El problema principal residía en que Amy y su gente entraban en un territorio desconocido, sin mapa de carreteras. La naturaleza de su fama, su visibilidad en el Londres nocturno, implicaban un acoso constante de paparazzi y otros buitres. La prensa basura no reconocía límites: es muy probable que tuvieran pinchados sus teléfonos. Además, nadie se resistía ante un blanco tan sencillo: humoristas e ilustres figuras de la televisión hacían chistes crueles con la chica del momento. Llegó un punto en que buena parte del público acudía a sus conciertos esperando encontrarse, no con la creadora superdotada, sino con el desastre andante. Y veían lo que deseaban ver, claro.

Amy Winehouse con su marido, Blake Fielder-Civil, en el festival de Ia isla de Wight, en 2007.

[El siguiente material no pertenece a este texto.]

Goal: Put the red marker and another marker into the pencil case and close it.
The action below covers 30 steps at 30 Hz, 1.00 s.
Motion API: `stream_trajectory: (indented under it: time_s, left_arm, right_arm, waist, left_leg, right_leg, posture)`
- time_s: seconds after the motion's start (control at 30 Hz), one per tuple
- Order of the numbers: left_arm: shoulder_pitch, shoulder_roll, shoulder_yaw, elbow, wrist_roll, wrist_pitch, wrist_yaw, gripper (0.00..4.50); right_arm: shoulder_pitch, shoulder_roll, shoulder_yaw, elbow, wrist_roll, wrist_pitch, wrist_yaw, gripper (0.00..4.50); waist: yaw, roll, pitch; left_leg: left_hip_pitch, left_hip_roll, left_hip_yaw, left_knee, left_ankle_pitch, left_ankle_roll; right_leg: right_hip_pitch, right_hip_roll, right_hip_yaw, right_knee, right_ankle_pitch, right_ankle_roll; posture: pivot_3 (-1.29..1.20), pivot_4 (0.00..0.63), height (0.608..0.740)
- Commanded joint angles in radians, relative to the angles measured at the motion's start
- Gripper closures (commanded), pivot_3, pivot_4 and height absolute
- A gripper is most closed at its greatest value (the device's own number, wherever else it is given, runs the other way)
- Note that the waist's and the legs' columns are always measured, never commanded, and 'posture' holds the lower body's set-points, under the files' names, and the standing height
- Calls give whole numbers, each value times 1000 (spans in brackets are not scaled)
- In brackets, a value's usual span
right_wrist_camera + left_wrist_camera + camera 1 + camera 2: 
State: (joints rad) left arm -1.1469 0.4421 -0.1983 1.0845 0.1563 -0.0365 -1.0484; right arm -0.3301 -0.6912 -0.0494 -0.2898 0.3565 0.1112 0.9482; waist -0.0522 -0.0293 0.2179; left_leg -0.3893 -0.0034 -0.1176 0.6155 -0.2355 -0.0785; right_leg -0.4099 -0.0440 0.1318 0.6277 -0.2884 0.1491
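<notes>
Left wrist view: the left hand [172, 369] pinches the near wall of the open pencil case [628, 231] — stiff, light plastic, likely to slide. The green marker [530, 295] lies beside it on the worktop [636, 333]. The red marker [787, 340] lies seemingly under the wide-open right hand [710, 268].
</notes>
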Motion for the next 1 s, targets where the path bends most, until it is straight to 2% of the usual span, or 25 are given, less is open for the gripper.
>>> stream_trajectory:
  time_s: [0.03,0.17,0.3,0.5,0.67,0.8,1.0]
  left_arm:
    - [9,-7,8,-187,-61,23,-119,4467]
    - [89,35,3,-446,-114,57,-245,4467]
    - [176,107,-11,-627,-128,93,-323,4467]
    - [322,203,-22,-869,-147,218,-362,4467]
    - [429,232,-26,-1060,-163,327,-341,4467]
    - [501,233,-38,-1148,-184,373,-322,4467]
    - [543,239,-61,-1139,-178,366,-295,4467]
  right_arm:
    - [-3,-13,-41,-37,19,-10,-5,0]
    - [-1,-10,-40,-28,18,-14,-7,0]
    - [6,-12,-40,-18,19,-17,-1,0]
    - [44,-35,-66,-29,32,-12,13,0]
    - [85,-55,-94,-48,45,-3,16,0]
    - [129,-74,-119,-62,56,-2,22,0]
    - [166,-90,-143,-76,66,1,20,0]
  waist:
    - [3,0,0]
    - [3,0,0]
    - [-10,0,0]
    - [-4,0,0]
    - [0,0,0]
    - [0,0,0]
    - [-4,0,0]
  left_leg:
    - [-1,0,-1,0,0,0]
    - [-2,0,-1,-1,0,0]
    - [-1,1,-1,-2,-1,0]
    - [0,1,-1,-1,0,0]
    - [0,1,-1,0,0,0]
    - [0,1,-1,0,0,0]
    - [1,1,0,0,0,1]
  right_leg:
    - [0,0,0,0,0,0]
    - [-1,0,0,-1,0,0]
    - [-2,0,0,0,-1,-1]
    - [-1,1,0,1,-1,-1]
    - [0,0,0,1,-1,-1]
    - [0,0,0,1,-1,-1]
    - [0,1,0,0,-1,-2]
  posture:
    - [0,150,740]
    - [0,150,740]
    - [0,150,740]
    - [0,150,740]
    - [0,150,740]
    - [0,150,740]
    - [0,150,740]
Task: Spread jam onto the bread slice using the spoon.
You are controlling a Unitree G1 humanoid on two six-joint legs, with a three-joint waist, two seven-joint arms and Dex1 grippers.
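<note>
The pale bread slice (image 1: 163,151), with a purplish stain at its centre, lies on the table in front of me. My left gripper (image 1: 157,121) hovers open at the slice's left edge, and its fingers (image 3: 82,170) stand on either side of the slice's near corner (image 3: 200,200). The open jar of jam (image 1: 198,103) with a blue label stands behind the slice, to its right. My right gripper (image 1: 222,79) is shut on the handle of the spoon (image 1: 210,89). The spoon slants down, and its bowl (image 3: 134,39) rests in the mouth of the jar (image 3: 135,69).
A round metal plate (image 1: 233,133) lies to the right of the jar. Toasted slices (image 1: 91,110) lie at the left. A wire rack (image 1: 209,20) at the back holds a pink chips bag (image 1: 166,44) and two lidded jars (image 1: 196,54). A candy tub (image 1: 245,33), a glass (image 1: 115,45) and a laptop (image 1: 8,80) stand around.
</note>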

Amy Winehouse con su marido, Blake Fielder-Civil, en el festival de Ia isla de Wight, en 2007. Jon Furniss / WireImage

Se perdían al prodigio. La alumna que había pasado por academias tipo Fama —Sylvia Young Theatre School, BRIT School— sin adquirir los manierismos vocales de tantas de sus contemporáneas. La inteligente devoradora de estilos: más allá de su inmersión en el soul y en el jazz, manifestaba una creciente curiosidad por el hip-hop sin olvidar su querencia por el ska y el reggae jamaicanos. Y la artista flexible, que se encontraba a gusto con productores como Mark Ronson o Salaam Remi, que también redondeaban sus canciones; Amy tenía una voz fresca con modismos de veterana. Incluso murió como tantas damas del blues y el jazz. Murió sola, por una intoxicación alcohólica. Ni rastro de drogas, afirmó el forense.